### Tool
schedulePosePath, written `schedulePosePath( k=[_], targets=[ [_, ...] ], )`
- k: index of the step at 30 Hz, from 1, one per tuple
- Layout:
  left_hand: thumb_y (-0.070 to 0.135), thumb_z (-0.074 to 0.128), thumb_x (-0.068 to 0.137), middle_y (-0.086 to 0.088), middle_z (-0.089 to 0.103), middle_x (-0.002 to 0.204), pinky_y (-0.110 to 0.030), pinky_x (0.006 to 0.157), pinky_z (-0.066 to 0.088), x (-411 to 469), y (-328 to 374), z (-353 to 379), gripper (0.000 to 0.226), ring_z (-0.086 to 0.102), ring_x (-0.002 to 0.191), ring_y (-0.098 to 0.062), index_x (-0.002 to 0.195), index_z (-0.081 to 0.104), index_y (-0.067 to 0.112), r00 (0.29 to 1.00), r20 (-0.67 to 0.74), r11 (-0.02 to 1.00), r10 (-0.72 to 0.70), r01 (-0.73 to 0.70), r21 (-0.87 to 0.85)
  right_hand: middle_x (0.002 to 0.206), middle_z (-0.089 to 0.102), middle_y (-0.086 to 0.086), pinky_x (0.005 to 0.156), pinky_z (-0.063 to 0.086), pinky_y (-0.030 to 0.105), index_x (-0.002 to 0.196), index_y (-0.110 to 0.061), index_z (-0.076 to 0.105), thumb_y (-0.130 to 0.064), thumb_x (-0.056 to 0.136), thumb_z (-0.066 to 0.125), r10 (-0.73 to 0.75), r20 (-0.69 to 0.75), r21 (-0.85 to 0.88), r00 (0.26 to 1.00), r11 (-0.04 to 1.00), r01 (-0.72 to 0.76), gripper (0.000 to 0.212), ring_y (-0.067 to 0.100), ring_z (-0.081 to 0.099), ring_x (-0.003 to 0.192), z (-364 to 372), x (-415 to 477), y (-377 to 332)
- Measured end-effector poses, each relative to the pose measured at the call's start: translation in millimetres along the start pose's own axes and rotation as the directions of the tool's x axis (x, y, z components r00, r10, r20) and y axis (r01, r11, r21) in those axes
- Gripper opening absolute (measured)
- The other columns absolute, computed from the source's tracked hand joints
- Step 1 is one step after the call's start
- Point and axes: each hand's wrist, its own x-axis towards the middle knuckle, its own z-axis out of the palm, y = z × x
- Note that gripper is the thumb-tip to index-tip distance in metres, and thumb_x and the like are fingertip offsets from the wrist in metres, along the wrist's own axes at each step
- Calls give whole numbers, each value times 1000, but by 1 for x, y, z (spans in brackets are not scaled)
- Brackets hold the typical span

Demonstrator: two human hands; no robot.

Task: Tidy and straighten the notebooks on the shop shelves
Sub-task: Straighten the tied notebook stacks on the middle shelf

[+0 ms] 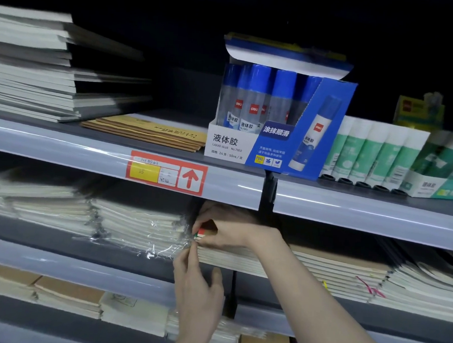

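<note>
Currently left hand (197,289) is nearest: fingers together, thumb spread, tips touching the front-left corner of the notebook stack (320,267) on the middle shelf (81,268). Right hand (224,232) sits just above and pinches the top notebook (203,231) at that corner. Stack's long axis runs rightward, and the wrapped pack (142,227) abuts its left.

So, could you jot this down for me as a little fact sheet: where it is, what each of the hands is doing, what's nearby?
Place: shop shelves, middle shelf
Right hand: grips the top corner of a notebook stack
Left hand: fingertips touch that same corner, thumb spread apart
Beside the stack: plastic-wrapped notebooks
Shelf above: blue liquid glue box, green glue sticks, brown notebooks
</note>
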Motion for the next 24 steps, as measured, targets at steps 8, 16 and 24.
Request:
schedulePosePath(
  k=[8, 16, 24],
  targets=[
    [5, 63, 89, 6, 33, 140, -49, 107, 42, 2, -3, 3, 65, 43, 130, -21, 149, 38, 15, 998, -61, 1000, 17, -17, -4, 115, 57, -5, 92, 49, 39, 98, -28, 68, -35, 90, 66, -23, -57, 6, 998, 1000, 24, 12, 15, 53, 107, 5, 3, 0],
    [6, 63, 90, 8, 35, 134, -49, 105, 44, 2, -4, 3, 60, 46, 126, -21, 145, 42, 16, 996, -83, 999, 44, -45, -11, 116, 61, -9, 95, 49, 35, 111, -29, 65, -40, 86, 71, 18, -131, 83, 991, 997, -7, 28, 13, 56, 108, 9, -4, 5],
    [9, 62, 91, 13, 34, 133, -47, 106, 44, 2, -4, 1, 60, 46, 126, -21, 146, 41, 19, 997, -61, 999, 37, -38, -18, 117, 61, -5, 96, 50, 38, 112, -28, 64, -37, 85, 72, 28, -145, 82, 989, 997, -16, 30, 15, 56, 109, 14, -4, 6]
  ],
)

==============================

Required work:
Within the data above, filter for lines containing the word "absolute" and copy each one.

Response to the task:
- Gripper opening absolute (measured)
- The other columns absolute, computed from the source's tracked hand joints

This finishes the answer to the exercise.